BEGIN Provided data

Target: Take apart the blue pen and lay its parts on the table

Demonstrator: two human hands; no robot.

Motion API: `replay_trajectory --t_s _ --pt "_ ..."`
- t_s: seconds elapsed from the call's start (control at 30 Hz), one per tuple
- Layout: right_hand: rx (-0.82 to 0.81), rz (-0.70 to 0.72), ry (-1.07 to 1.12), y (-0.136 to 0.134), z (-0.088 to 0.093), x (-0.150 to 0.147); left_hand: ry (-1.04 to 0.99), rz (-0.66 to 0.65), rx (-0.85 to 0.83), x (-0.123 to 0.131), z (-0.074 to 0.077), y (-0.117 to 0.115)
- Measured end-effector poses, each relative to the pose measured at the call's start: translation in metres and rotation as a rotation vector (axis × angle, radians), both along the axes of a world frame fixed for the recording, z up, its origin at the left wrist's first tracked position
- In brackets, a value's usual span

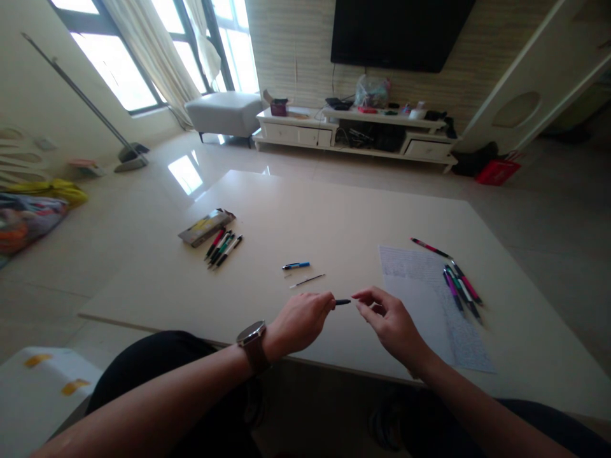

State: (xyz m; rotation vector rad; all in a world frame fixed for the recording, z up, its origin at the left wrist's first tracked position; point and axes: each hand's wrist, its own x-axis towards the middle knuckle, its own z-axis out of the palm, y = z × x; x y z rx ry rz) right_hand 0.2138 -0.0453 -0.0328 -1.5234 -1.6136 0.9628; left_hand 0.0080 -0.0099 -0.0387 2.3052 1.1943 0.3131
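My left hand (pixel 303 321), with a watch on its wrist, is closed around a dark pen barrel (pixel 342 302) whose tapered end sticks out to the right. Close to that end is my right hand (pixel 389 318), thumb and forefinger drawn together in a pinch; anything between them is too small to make out. Beyond the hands, a blue pen part (pixel 296 265) with a dark end lies on the white table (pixel 329 216). A thin pen refill (pixel 308 281) rests just nearer to me, beside a tiny piece (pixel 287 275), possibly a spring.
Several pens (pixel 224 248) lie at the left by a flat box (pixel 207 227). Written sheets of paper (pixel 420 305) spread at the right, with more pens (pixel 462 289) on and beside them. Past the table stand a low TV cabinet (pixel 296 132) and a grey stool (pixel 224 111).
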Motion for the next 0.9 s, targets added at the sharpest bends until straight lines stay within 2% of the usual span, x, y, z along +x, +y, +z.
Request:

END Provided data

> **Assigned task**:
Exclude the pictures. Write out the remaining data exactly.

> **Answer space**:
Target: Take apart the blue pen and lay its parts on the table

Demonstrator: two human hands; no robot.

Motion API: `replay_trajectory --t_s _ --pt "_ ..."`
- t_s: seconds elapsed from the call's start (control at 30 Hz), one per tuple
- Layout: right_hand: rx (-0.82 to 0.81), rz (-0.70 to 0.72), ry (-1.07 to 1.12), y (-0.136 to 0.134), z (-0.088 to 0.093), x (-0.150 to 0.147); left_hand: ry (-1.04 to 0.99), rz (-0.66 to 0.65), rx (-0.85 to 0.83), x (-0.123 to 0.131), z (-0.074 to 0.077), y (-0.117 to 0.115)
- Measured end-effector poses, each relative to the pose measured at the call's start: translation in metres and rotation as a rotation vector (axis × angle, radians), both along the axes of a world frame fixed for the recording, z up, its origin at the left wrist's first tracked position
- In brackets, a value's usual span


State: (xyz m; rotation vector rad; all in a world frame fixed for the recording, z up, its origin at the left wrist's first tracked position; point and axes: each hand's wrist, its own x-axis towards the middle knuckle, its own z-axis out of the palm, y = z × x; x y z rx ry rz) right_hand 0.2138 -0.0453 -0.0328 -1.5234 -1.6136 0.9628; left_hand 0.0080 -0.0099 -0.0387 2.3052 1.1943 0.3131
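My left hand (pixel 303 321), with a watch on its wrist, is closed around a dark pen barrel (pixel 342 302) whose tapered end sticks out to the right. Close to that end is my right hand (pixel 389 318), thumb and forefinger drawn together in a pinch; anything between them is too small to make out. Beyond the hands, a blue pen part (pixel 296 265) with a dark end lies on the white table (pixel 329 216). A thin pen refill (pixel 308 281) rests just nearer to me, beside a tiny piece (pixel 287 275), possibly a spring.
Several pens (pixel 224 248) lie at the left by a flat box (pixel 207 227). Written sheets of paper (pixel 420 305) spread at the right, with more pens (pixel 462 289) on and beside them. Past the table stand a low TV cabinet (pixel 296 132) and a grey stool (pixel 224 111).
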Motion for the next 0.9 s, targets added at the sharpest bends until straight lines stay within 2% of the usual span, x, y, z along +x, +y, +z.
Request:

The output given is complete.